* **HOW TO COMPLETE THIS TASK**:
Your answer is the line containing "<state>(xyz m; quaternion" plus every line after it to the end of the data below, transcribed exactly and with nothing else.

* **PROVIDED DATA**:

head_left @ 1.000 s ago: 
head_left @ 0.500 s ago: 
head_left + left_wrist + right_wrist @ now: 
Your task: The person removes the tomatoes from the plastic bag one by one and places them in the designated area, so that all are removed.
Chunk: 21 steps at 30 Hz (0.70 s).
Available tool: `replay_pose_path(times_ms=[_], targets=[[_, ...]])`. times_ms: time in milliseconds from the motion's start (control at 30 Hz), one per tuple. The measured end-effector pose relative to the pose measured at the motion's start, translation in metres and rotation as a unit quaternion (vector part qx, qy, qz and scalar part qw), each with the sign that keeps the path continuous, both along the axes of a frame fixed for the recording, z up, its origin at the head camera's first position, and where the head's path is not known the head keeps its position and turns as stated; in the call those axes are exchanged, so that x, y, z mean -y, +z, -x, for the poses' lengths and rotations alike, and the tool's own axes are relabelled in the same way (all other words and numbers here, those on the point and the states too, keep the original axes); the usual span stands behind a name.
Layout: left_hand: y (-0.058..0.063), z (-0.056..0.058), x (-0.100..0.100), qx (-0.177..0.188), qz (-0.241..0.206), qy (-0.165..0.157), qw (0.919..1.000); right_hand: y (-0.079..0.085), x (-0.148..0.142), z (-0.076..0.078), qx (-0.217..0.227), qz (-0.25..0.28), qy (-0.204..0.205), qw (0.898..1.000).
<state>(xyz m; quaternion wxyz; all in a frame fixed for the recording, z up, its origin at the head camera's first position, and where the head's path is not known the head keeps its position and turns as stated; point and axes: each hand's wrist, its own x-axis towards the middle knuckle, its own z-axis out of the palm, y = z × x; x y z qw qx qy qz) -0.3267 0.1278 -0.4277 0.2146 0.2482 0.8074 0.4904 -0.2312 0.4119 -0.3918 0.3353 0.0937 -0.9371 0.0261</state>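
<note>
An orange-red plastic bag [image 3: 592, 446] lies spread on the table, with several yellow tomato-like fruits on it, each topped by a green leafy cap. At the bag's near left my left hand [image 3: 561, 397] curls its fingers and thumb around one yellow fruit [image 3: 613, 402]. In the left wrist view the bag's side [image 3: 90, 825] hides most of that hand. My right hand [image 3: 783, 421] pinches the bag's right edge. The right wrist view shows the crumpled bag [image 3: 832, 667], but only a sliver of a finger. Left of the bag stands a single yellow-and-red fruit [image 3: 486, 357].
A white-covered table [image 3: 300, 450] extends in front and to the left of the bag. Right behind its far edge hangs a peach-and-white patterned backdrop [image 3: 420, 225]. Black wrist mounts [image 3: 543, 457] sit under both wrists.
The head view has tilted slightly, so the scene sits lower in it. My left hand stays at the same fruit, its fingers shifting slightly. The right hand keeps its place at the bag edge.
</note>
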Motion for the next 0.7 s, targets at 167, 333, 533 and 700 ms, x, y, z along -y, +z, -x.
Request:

* **TASK SOLUTION**:
<state>(xyz m; quaternion wxyz; all in a frame fixed for the recording, z up, its origin at the head camera's first position, and where the head's path is not known the head keeps its position and turns as stated; point and axes: each hand's wrist, its own x-axis towards the middle knuckle, its own z-axis out of the palm, y = z × x; x y z qw qx qy qz) -0.3267 0.1278 -0.4277 0.2146 0.2482 0.8074 0.4904 -0.2312 0.4119 -0.3918 0.3353 0.0937 -0.9371 0.0261</state>
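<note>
An orange-red plastic bag [image 3: 592, 446] lies spread on the table, with several yellow tomato-like fruits on it, each topped by a green leafy cap. At the bag's near left my left hand [image 3: 561, 397] curls its fingers and thumb around one yellow fruit [image 3: 613, 402]. In the left wrist view the bag's side [image 3: 90, 825] hides most of that hand. My right hand [image 3: 783, 421] pinches the bag's right edge. The right wrist view shows the crumpled bag [image 3: 832, 667], but only a sliver of a finger. Left of the bag stands a single yellow-and-red fruit [image 3: 486, 357].
A white-covered table [image 3: 300, 450] extends in front and to the left of the bag. Right behind its far edge hangs a peach-and-white patterned backdrop [image 3: 420, 225]. Black wrist mounts [image 3: 543, 457] sit under both wrists.
The head view has tilted slightly, so the scene sits lower in it. My left hand stays at the same fruit, its fingers shifting slightly. The right hand keeps its place at the bag edge.
</note>
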Motion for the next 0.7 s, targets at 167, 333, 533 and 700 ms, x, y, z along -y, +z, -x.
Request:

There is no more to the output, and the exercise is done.